- Task brief: Copy out every line of the data that has the word "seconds" somewhere in it.

───── Information provided ─────

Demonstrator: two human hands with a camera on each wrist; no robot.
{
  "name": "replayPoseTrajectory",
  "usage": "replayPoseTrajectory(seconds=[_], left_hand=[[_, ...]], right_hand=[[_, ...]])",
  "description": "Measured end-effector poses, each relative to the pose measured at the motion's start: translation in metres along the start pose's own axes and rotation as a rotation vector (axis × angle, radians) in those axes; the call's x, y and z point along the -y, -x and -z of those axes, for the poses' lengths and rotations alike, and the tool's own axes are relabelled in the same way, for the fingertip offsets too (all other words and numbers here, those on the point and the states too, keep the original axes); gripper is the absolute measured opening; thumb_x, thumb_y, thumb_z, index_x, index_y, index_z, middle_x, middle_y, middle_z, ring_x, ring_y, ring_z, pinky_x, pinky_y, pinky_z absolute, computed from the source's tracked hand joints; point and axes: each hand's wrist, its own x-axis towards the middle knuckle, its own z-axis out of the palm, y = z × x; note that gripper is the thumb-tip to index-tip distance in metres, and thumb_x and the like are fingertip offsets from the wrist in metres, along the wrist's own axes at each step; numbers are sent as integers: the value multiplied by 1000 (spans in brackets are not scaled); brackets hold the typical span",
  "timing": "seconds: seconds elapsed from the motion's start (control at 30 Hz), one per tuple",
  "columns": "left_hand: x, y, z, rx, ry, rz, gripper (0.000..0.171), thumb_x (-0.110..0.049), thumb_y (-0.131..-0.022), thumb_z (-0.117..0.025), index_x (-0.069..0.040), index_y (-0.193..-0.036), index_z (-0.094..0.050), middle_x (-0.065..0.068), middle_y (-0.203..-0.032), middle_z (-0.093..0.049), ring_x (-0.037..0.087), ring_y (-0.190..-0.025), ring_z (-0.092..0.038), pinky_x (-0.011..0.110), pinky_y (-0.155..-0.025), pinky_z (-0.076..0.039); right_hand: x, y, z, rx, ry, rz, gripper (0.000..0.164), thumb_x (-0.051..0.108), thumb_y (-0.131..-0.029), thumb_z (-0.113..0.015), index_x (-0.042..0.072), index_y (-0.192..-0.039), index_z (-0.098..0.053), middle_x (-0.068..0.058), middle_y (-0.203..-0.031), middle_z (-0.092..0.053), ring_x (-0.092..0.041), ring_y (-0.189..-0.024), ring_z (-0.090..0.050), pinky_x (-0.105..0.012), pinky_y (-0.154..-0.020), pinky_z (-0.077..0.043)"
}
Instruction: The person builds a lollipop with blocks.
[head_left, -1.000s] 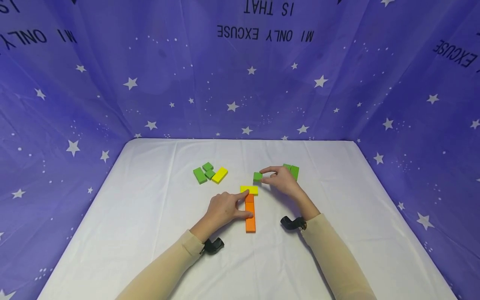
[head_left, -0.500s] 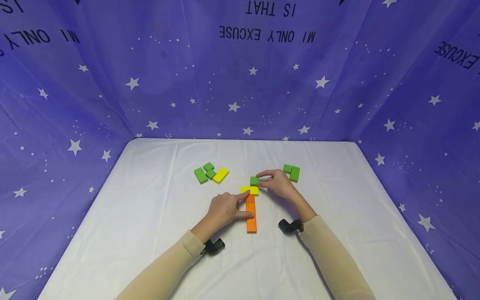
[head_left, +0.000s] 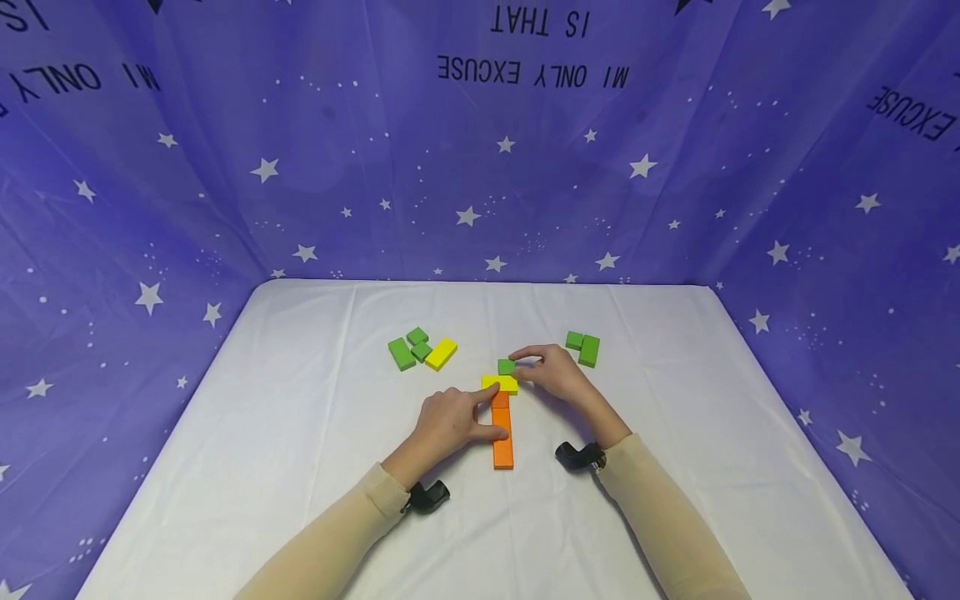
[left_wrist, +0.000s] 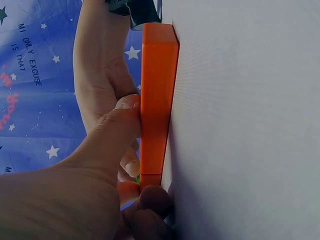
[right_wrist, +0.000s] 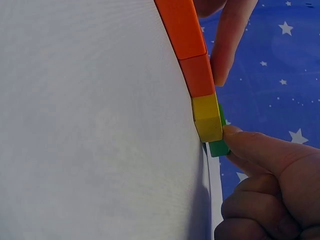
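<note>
My right hand (head_left: 557, 371) pinches a small green block (head_left: 506, 367) between thumb and index finger, just beyond a yellow block (head_left: 512, 384) that lies crosswise. In the right wrist view the green block (right_wrist: 218, 148) shows behind the yellow one's end. A small orange block (head_left: 500, 400) and a long orange block (head_left: 503, 454) run in line from the yellow block toward me. Reaching in from the left, my left hand (head_left: 447, 419) rests its index fingertip at the yellow block and its thumb on the long orange block, both extended.
At the back left lie several green blocks (head_left: 401, 354) with another yellow block (head_left: 441, 353). Back right, behind my right hand, a small green block (head_left: 574, 340) sits against a longer green block (head_left: 589, 351). A starry purple curtain (head_left: 465, 167) surrounds the white-covered table (head_left: 315, 333).
My right hand has moved left and slightly nearer me, bringing the small green block up behind the yellow one. My left hand stays in place on the blocks.
</note>
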Motion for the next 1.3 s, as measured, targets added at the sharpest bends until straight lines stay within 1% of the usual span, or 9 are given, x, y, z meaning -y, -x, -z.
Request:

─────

- Exercise output:
  "usage": "replayPoseTrajectory(seconds=[_], left_hand=[[_, ...]], right_hand=[[_, ...]])",
  "timing": "seconds: seconds elapsed from the motion's start (control at 30 Hz), one per tuple",

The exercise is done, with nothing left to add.